Input data Block Start
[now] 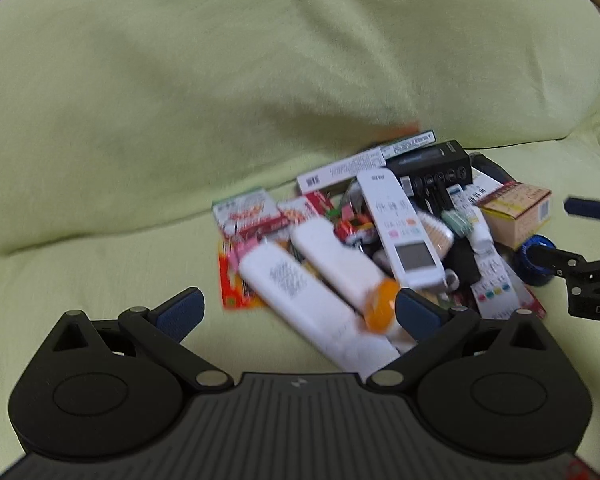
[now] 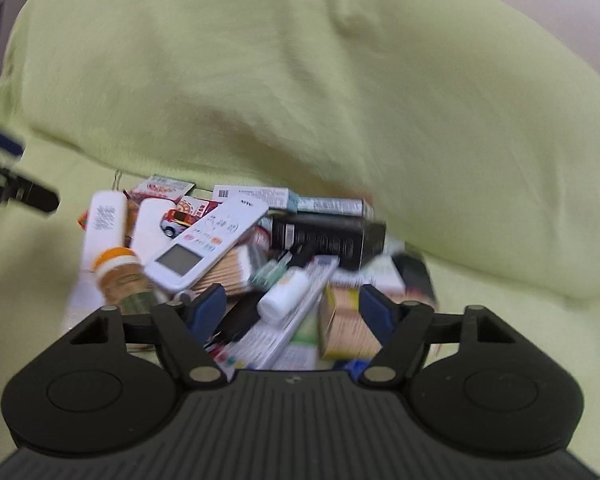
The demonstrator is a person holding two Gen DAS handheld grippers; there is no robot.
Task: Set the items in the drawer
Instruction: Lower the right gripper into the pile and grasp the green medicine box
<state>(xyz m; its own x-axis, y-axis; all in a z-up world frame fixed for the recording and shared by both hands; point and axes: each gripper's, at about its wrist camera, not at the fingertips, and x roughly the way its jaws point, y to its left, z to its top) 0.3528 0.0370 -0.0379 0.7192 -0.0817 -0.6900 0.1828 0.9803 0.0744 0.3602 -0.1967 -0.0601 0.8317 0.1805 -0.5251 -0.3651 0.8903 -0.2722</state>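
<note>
L gripper (image 1: pixel 300 312) is sitting wide open w/ nothing between its blue pads (image 1: pixel 180 314); the right-hand pad is overlapping the orange cap of a pill bottle (image 1: pixel 380 306) in the view, contact unclear due to blur. Just ahead, two white tubes (image 1: pixel 296 292) are lying side by side, angled across the near edge of the pile. R gripper (image 2: pixel 292 312) is also spread wide, gripping nothing; its pads are framing the near part of the pile, w/ a yellow-tan carton (image 2: pixel 348 326) just inside the right-hand pad and a small white bottle (image 2: pixel 286 294) lying between them. Can't tell if either pad is touching anything.

Mid-pile, a white remote control (image 2: pixel 208 242) w/ a grey screen is resting tilted on top of other items; same remote is showing in the L view too (image 1: pixel 400 224). A toy car (image 2: pixel 176 218), red and white, is peeking out beside it. Further back, a black box (image 2: pixel 328 240) is lying across the heap, w/ flat white and green cartons (image 2: pixel 260 196) behind it. In the L view the R gripper's fingers are reaching in from the right edge, near a dark blue round item (image 1: pixel 534 258).

All items are lying heaped on a light green sheet (image 1: pixel 140 120), which is rising into a covered cushion behind. No drawer in view.
</note>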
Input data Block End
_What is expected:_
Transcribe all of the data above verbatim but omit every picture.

_Solution to this task:_
[now] 
[now] 
The demonstrator is a person holding two Gen DAS handheld grippers; there is no robot.
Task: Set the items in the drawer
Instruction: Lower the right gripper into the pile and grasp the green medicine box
<state>(xyz m; its own x-axis, y-axis; all in a z-up world frame fixed for the recording and shared by both hands; point and axes: each gripper's, at about its wrist camera, not at the fingertips, and x roughly the way its jaws point, y to its left, z to its top) 0.3528 0.0370 -0.0379 0.7192 -0.0817 -0.6900 0.1828 0.9803 0.0744 0.3602 -0.1967 -0.0601 0.8317 0.1805 -0.5251 -0.3651 0.8903 -0.2722</state>
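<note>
L gripper (image 1: pixel 300 312) is sitting wide open w/ nothing between its blue pads (image 1: pixel 180 314); the right-hand pad is overlapping the orange cap of a pill bottle (image 1: pixel 380 306) in the view, contact unclear due to blur. Just ahead, two white tubes (image 1: pixel 296 292) are lying side by side, angled across the near edge of the pile. R gripper (image 2: pixel 292 312) is also spread wide, gripping nothing; its pads are framing the near part of the pile, w/ a yellow-tan carton (image 2: pixel 348 326) just inside the right-hand pad and a small white bottle (image 2: pixel 286 294) lying between them. Can't tell if either pad is touching anything.

Mid-pile, a white remote control (image 2: pixel 208 242) w/ a grey screen is resting tilted on top of other items; same remote is showing in the L view too (image 1: pixel 400 224). A toy car (image 2: pixel 176 218), red and white, is peeking out beside it. Further back, a black box (image 2: pixel 328 240) is lying across the heap, w/ flat white and green cartons (image 2: pixel 260 196) behind it. In the L view the R gripper's fingers are reaching in from the right edge, near a dark blue round item (image 1: pixel 534 258).

All items are lying heaped on a light green sheet (image 1: pixel 140 120), which is rising into a covered cushion behind. No drawer in view.
</note>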

No further answer is expected.